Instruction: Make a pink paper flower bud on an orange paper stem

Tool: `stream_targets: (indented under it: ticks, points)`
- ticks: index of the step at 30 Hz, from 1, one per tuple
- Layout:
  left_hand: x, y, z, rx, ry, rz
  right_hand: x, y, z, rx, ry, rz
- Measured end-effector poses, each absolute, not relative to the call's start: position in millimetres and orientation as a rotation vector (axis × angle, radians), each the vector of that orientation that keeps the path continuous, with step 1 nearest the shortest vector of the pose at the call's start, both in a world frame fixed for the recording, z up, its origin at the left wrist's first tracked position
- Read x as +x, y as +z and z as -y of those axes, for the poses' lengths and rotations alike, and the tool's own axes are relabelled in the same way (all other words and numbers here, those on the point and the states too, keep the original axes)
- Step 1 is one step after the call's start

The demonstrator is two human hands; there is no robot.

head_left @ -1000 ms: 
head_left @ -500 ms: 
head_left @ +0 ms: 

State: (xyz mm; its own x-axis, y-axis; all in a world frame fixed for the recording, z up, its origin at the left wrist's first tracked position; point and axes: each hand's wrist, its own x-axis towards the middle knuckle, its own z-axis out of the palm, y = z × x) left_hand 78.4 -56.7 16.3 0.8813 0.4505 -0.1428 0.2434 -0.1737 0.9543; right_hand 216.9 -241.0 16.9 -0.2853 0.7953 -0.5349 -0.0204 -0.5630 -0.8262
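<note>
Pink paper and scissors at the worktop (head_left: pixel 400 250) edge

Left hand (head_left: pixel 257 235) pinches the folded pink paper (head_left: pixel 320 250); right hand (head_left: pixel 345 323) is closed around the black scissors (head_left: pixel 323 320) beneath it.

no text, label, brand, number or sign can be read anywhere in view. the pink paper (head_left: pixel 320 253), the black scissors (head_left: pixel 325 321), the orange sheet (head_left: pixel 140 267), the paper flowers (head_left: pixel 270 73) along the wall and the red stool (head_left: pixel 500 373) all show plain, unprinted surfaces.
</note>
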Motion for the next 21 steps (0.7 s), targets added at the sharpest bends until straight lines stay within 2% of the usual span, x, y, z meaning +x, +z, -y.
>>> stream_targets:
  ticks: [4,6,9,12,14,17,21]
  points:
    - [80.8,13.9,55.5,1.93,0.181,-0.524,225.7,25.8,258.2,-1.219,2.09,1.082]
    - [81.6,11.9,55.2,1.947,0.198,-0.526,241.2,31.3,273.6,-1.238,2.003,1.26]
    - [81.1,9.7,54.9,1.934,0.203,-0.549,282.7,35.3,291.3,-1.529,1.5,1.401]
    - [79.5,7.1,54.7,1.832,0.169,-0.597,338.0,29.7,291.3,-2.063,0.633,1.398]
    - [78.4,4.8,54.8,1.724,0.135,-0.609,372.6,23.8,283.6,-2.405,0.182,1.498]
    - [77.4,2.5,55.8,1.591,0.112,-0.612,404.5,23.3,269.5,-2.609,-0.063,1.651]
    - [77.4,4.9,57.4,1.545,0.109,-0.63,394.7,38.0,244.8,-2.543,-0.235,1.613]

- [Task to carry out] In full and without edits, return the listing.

- [Response box]
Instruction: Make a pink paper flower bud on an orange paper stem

Tool: `stream_targets: (indented under it: ticks, points)`
- ticks: index of the step at 30 Hz, from 1, one per tuple
- Layout:
  left_hand: x, y, z, rx, ry, rz
  right_hand: x, y, z, rx, ry, rz
- Measured end-effector poses, each absolute, not relative to the call's start: position in millimetres and orientation as a rotation vector (axis × angle, radians), each the vector of that orientation that keeps the path continuous, with step 1 nearest the shortest vector of the pose at the call's start, both in a world frame fixed for the recording, z up, its origin at the left wrist's first tracked position
- Read x as +x, y as +z and z as -y of those axes, for the poses' lengths and rotations alike, and the tool's own axes are relabelled in the same way (all other words and numbers here, those on the point and the states too, keep the original axes)
- Step 1 is one step after the call's start

The demonstrator is two human hands; there is no robot.

head_left @ -1000 ms: 
head_left @ -500 ms: 
head_left @ +0 ms: 

State: (xyz mm; its own x-axis, y-axis; all in a world frame fixed for the recording, z up, its origin at the left wrist's first tracked position; point and axes: each hand's wrist, its own x-axis towards the middle knuckle, its own z-axis out of the palm, y = z × x) left_hand 78.4 -56.7 16.3 0.8813 0.4505 -0.1428 0.2434 -0.1737 0.9543; right_hand 216.9 -241.0 16.9 -0.2853 0.7953 -0.5349 -0.0204 -0.5630 -0.8262
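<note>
Pink paper and scissors at the worktop (head_left: pixel 400 250) edge

Left hand (head_left: pixel 257 235) pinches the folded pink paper (head_left: pixel 320 250); right hand (head_left: pixel 345 323) is closed around the black scissors (head_left: pixel 323 320) beneath it.

no text, label, brand, number or sign can be read anywhere in view. the pink paper (head_left: pixel 320 253), the black scissors (head_left: pixel 325 321), the orange sheet (head_left: pixel 140 267), the paper flowers (head_left: pixel 270 73) along the wall and the red stool (head_left: pixel 500 373) all show plain, unprinted surfaces.
</note>
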Motion for the next 21 steps (0.7 s), targets added at the sharpest bends until straight lines stay within 2% of the usual span, x, y, z meaning +x, +z, -y.
>>> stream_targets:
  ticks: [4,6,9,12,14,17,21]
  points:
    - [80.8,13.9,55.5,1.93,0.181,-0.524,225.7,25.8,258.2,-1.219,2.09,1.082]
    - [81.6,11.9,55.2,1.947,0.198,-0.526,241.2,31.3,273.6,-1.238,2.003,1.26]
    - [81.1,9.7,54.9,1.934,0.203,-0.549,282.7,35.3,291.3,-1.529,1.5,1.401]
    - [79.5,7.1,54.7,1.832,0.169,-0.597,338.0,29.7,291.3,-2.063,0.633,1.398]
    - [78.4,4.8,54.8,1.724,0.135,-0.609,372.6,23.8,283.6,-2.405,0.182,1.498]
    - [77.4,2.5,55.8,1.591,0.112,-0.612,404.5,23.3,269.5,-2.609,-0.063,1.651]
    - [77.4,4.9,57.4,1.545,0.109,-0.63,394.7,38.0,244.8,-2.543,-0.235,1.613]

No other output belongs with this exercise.